Die Weilbacher waren mit einer wilden Horde des Carneval Vereins Weilbach, den Cowboys und Lollipops der „Gemütlichkeit“ und den Weilbacher Kerbeborsch im Zug vertreten. 

Ein echtes Pferd war unter den Zugteilnehmern nicht auszumachen, doch hatte der Flörsheimer Narren Club als Organisator zwei neue Pferde gemäß dem Schlachtruf „Hall die Gail“ ins Rennen geschickt. Die strahlenden Papp-Schimmel zogen die neue Sponsoren- und Ehrenkutsche zu Anfang des Zuges. Mit an Bord auch der Rüsselsheimer Oberbürgermeister Patrick Burghardt, der persönlich Hessentagsaufkleber unters Volk brachte. 

„Kaum stand er zweimal bei uns in Flörsheim auf der Bühne, hat er Blut geleckt und reiht sich ins närrische Treiben mit ein“, hatte Bürgermeister Antenbrink noch beim Aufmarsch der närrischen Gardekooperationen vor der Kulturscheune vor Zugbeginn verkündet. Kampflos hatte er dort den Narren den Schlüssel des Rathauses überlassen, wären die Kassen doch eh längst leer. Dennoch drohte Generalfeld- und Zugmarschall Heinz Schäfer damit, den Rathausneubau in närrischem Grün-Gelb zu streichen. Antenbrink wie Schäfer ergriffen Partei für die fastnachtlichen Aktivitäten von Pfarrer Sascha Jung: „Er muss weitermachen. Peppone kann ohne Don Camillo doch gar nicht“, und so luden Antenbrink und Schäfer den Pfarrer auch zur Abnahme der Parade der Garde mit ein. 
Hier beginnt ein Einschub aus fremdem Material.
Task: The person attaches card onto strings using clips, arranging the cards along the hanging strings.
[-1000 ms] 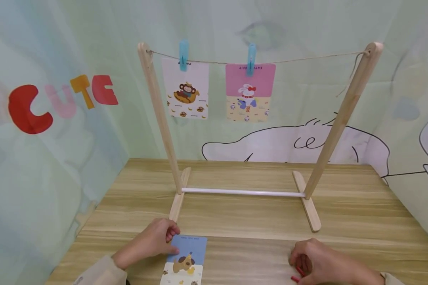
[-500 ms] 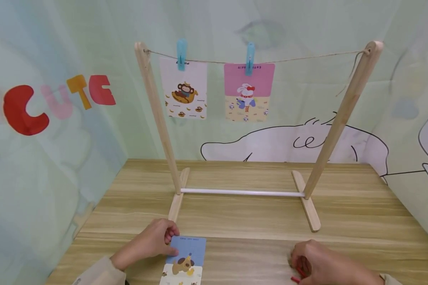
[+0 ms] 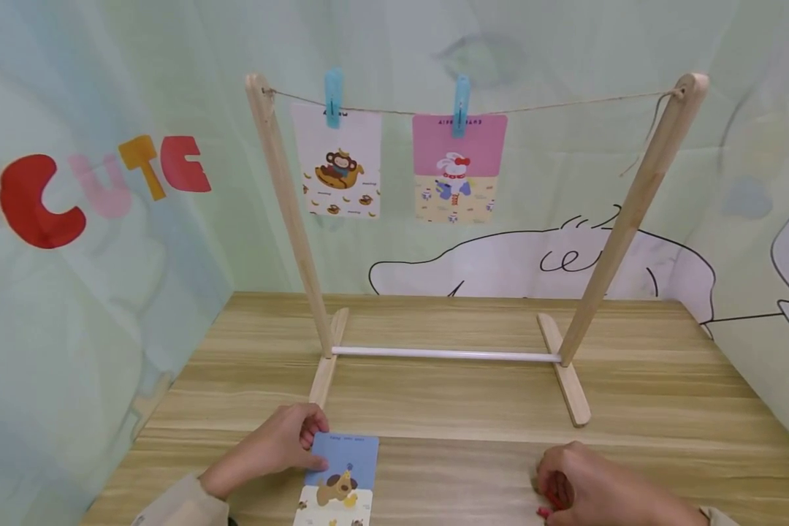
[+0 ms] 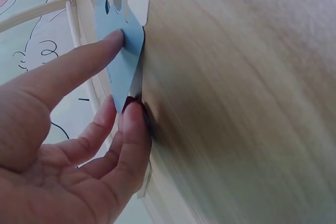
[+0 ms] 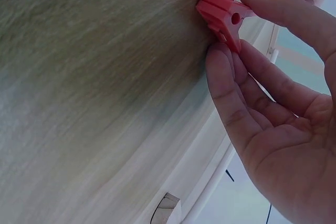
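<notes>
My left hand [image 3: 279, 444] pinches the upper left edge of a blue and cream card [image 3: 342, 478] with a dog picture. In the left wrist view, the thumb presses on the card's blue face [image 4: 122, 69], and the fingertips curl behind it. A dark red sliver shows by those fingertips; its kind is unclear. On the right, my right hand [image 3: 592, 478] holds a red clothespin [image 5: 226, 17] low over the table, between thumb and fingertips. Two light blue clothespins, a left one [image 3: 333, 98] and a right one [image 3: 461, 106], hold a monkey card [image 3: 342, 168] and a pink rabbit card [image 3: 460, 164].
Both hanging cards are on a thin string [image 3: 565, 104] tied between two wooden posts, the left [image 3: 296, 219] and the right [image 3: 631, 219]. A white rod [image 3: 447, 355] joins their feet on the wood-grain table [image 3: 447, 409]. Printed cloth [image 3: 138, 292] surrounds the back and sides.
The head view has shifted slightly. Both hands stay nearly in place; the visible red clothespin ends have shifted a little in my right fingers.
</notes>
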Action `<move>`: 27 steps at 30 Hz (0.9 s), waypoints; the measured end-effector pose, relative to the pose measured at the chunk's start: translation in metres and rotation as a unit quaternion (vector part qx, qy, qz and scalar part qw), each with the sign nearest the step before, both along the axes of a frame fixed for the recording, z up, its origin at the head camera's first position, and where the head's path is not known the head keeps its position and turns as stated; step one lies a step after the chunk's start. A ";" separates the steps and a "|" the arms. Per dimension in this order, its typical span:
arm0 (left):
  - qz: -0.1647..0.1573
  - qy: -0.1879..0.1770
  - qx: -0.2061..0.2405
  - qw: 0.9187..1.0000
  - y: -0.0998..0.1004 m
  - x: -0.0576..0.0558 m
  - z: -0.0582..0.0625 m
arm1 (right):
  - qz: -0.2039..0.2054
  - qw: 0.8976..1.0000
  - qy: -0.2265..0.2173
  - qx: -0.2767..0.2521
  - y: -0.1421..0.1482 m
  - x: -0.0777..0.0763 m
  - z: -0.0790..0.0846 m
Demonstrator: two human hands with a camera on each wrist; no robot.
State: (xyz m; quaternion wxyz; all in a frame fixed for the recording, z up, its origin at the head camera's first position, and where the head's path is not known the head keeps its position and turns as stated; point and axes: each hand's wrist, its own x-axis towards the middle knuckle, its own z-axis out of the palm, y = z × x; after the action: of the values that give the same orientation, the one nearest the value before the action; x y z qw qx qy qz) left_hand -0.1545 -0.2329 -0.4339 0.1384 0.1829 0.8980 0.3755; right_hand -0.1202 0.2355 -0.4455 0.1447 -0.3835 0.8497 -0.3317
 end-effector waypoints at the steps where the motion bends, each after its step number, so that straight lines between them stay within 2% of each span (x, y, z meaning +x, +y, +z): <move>1: 0.002 -0.004 0.002 1.000 0.000 0.000 0.000 | 0.000 1.000 -0.003 0.000 0.000 0.000 0.000; 4: 0.008 -0.015 0.011 1.000 -0.001 0.000 0.001 | -0.002 1.000 -0.015 -0.004 0.000 -0.001 0.001; 10: 0.006 -0.027 0.035 0.999 -0.004 -0.002 0.000 | 0.012 0.999 0.017 -0.029 0.000 0.000 -0.001; 13: 0.006 -0.028 0.045 0.999 -0.006 -0.004 -0.001 | 0.015 0.999 0.015 -0.039 0.002 -0.001 -0.004; 21: 0.016 -0.048 0.060 0.997 -0.008 -0.006 -0.004 | 0.019 0.997 -0.025 -0.072 0.005 -0.004 -0.007; 27: 0.011 -0.074 0.085 0.994 -0.010 -0.007 -0.002 | 0.029 0.990 -0.074 -0.120 0.006 -0.007 -0.006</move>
State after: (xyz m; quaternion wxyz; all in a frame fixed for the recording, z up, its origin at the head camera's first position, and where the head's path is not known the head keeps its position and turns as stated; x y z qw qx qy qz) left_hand -0.1610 -0.2430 -0.4358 0.1840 0.1558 0.8524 0.4640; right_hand -0.1270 0.2417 -0.4519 0.1695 -0.3973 0.7794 -0.4538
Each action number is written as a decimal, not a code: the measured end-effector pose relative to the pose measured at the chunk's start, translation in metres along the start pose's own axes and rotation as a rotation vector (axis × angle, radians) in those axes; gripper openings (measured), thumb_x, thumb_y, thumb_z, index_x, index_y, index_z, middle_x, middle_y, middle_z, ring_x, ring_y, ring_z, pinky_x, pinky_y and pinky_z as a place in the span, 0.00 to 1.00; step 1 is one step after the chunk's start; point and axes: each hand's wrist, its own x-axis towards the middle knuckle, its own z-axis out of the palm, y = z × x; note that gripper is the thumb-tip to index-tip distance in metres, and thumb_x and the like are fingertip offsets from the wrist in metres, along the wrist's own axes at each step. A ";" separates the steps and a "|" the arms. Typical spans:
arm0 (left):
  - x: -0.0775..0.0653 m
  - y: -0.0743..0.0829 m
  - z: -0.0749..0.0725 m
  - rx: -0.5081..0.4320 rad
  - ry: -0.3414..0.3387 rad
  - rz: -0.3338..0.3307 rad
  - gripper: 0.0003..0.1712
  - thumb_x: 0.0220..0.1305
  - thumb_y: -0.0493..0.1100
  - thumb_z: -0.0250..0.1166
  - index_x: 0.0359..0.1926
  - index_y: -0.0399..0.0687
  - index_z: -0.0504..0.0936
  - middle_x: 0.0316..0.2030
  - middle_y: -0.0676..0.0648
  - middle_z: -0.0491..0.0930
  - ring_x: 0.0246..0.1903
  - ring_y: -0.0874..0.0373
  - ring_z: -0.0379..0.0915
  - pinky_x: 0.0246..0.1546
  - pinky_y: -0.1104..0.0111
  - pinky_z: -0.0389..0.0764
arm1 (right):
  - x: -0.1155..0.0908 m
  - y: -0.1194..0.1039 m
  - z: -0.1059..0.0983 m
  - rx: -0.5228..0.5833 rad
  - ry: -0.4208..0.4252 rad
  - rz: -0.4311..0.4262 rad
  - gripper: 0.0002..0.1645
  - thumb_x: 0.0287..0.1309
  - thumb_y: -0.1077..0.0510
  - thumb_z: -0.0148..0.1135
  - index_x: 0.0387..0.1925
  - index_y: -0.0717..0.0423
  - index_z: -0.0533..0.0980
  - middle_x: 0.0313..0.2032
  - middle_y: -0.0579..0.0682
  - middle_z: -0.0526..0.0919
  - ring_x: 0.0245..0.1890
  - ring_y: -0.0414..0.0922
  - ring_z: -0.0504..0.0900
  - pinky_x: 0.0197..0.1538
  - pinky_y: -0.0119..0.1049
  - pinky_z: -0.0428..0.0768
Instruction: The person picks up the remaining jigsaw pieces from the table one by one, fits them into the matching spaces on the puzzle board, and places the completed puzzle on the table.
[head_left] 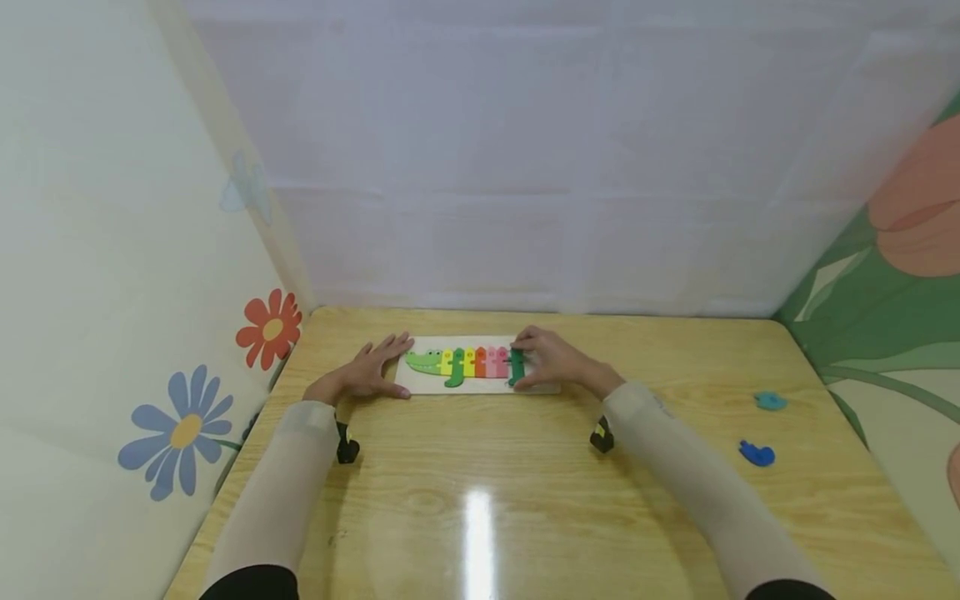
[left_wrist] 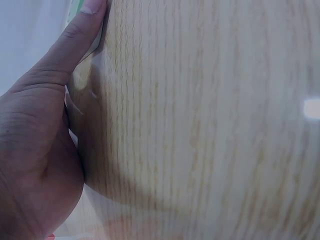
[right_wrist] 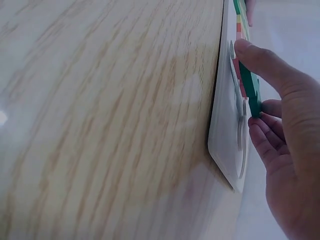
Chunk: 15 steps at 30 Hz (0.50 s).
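A white puzzle board (head_left: 431, 387) with a row of coloured crocodile pieces lies near the table's back edge. Its light green head piece (head_left: 425, 362) is at the left, followed by yellow, green, orange and pink body pieces. My right hand (head_left: 555, 360) pinches a dark green puzzle piece (right_wrist: 252, 90) between thumb and fingers, tilted over the board's right part. Bare recess outlines show on the board beside it in the right wrist view. My left hand (head_left: 367, 371) rests at the board's left end, fingers spread and fairly straight, thumb at the near corner.
On the right side of the wooden table (head_left: 420, 517) lie a teal puzzle piece (head_left: 770, 401) and a blue puzzle piece (head_left: 757, 453). A pale cloth wall (head_left: 525, 167) rises behind the table, with flower-printed panels at both sides.
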 end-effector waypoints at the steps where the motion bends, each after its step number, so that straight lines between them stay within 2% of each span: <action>1: 0.000 0.000 0.000 0.003 -0.002 -0.003 0.66 0.63 0.63 0.76 0.85 0.42 0.46 0.85 0.35 0.36 0.83 0.33 0.26 0.77 0.34 0.26 | 0.000 0.000 0.000 0.001 -0.002 0.002 0.52 0.48 0.40 0.86 0.66 0.67 0.77 0.62 0.61 0.79 0.62 0.56 0.78 0.69 0.49 0.77; 15: 0.001 0.000 0.000 0.005 -0.002 -0.010 0.65 0.63 0.61 0.76 0.86 0.43 0.46 0.85 0.35 0.36 0.83 0.34 0.25 0.77 0.34 0.26 | 0.004 -0.002 0.003 -0.024 -0.027 0.015 0.54 0.47 0.39 0.86 0.68 0.66 0.77 0.62 0.61 0.78 0.62 0.56 0.78 0.70 0.50 0.77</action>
Im Jubiläumsjahr „5 x 11“ gab es keinerlei Beanstandungen an den Uniformträgern und so erteilte Schäfer die Freigabe zur Aufstellung am Zugweg, wo die ersten Zugteilnehmer wie die Flerschemer Vize- und Kerbeborsch und auch viele auswärtige Fastnachtsvereine nicht mehr lange auf den Zugbeginn zu warten hatten. Musikalisch wurde der Zug von zwölf Kapellen, allen voran der Flörsheimer Musikverein, begleitet. Zugnummer 151 erhielt das Team des Bauhofes, die bei einem Rekordzug mit 2500 Teilnehmern und einer Besucherzahl rund 30.000 Zuschauern alle Hände voll zu tun hatten, um die Stadt von Konfetti, Kamellenpapier und mancher Sekt- und Bierflasche wieder zu befreien. Auch auf der anschließenden After-Zug-Party rund um die Gallus-Kirche tummelten sich noch einmal knapp 1800 Besucher bei bester Stimmung.